Fui a buscar el teléfono, pero cuando iba a marcar la tecla para llamar, tuve un mal presentimiento. Dejé el teléfono sobre la mesa y me dispuse a ir a la cocina.
- Gallina… - suspiró Kate y tomó su celular.
- ¿Qué haces? – pregunté al ver que se lo llevaba al oído.
- Salir de la duda… - respondió de lo más natural.
Intentando disminuir mi ansiedad, me puse a ordenar los cojines del living. Al cabo de un minuto, se cortó la llamada.
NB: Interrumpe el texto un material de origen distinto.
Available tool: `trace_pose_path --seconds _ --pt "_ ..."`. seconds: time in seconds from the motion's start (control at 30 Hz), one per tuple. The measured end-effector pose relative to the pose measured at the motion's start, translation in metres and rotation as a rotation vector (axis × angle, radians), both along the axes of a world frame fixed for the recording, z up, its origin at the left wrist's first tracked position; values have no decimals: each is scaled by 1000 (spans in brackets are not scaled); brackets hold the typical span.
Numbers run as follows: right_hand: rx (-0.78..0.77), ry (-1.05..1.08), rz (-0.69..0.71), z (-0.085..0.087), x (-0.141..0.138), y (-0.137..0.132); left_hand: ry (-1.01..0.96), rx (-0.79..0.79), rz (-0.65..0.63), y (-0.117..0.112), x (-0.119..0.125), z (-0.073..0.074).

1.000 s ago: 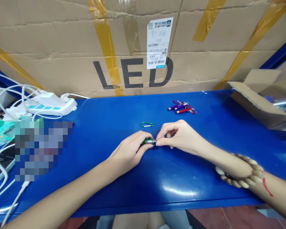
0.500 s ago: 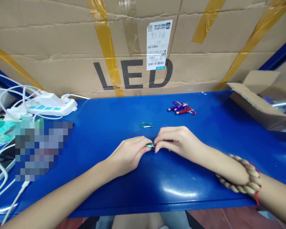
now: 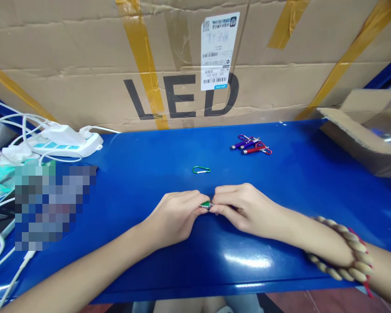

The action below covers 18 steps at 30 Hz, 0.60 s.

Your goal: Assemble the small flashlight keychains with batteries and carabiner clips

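Note:
My left hand (image 3: 179, 215) is closed around a small green keychain flashlight (image 3: 205, 204), of which only a short green piece shows between the fingers. My right hand (image 3: 244, 206) pinches the flashlight's silver end, thumb and fingertips pressed together; fingers hide most of that end. Just beyond both hands a green carabiner clip (image 3: 201, 170) lies loose on the blue table (image 3: 143, 165). Farther back on the right are several similar flashlights with clips attached, among them a red flashlight (image 3: 252, 150) and a purple flashlight (image 3: 238, 145).
A large cardboard box (image 3: 94, 56) stands along the back edge. On the left are a white power strip (image 3: 74, 145), white cables and a blurred-out item (image 3: 55, 208). An open carton (image 3: 348, 134) sits at the right.
My view has shifted slightly. Both hands remain together at the green flashlight, and a little more of its green body shows near my right fingertips. The loose clip has stayed put.

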State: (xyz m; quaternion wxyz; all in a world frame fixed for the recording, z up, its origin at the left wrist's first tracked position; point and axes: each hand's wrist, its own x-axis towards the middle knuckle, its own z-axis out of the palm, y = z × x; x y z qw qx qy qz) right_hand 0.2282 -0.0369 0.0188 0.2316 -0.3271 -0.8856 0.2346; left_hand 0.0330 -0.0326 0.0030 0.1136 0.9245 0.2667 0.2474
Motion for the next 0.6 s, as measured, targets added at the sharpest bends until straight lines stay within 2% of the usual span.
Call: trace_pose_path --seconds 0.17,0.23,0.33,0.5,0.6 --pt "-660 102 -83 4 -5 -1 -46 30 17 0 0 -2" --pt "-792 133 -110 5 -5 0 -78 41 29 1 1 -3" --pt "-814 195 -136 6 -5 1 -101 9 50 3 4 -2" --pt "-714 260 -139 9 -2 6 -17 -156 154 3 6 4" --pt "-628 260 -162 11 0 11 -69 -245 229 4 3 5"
Suspiré con alivio, pero al ver que repetía el intento, me detuve mirándola suplicante.
- ÚItimo intento – pareció auto explicarse Kate.
- No es necesario la verdad… - hablé caminando hacia la cocina - …creo que…
- ¿Aló? – habló Kate fuerte y colocó el altavoz - ¿necesito hablar con… el señor Weitzel?
Sentí el pecho caliente. Fue muy raro, como si me faltara el aire.
- Número equivocado – dijo una voz profunda y conocida, que hizo que se me revolviera el estómago.
Luego cortó.
- Wow… que voz… - rió - …parece que tienes un admirador.
Caí en el sillón como si hubiese perdido toda la fuerza en un segundo. Kate se paró y me observó, por primera vez, preocupada.
- ¿Te sientes bien? – examinó mis pupilas - …oye, me estás preocupando en serio.
La miré, intentado sonreír, pero estaba helada.
- ¿Lo conoces? – preguntó dudosa.
No respondí… después de todo, ella no tenía porque saber que esa era la voz de Ian.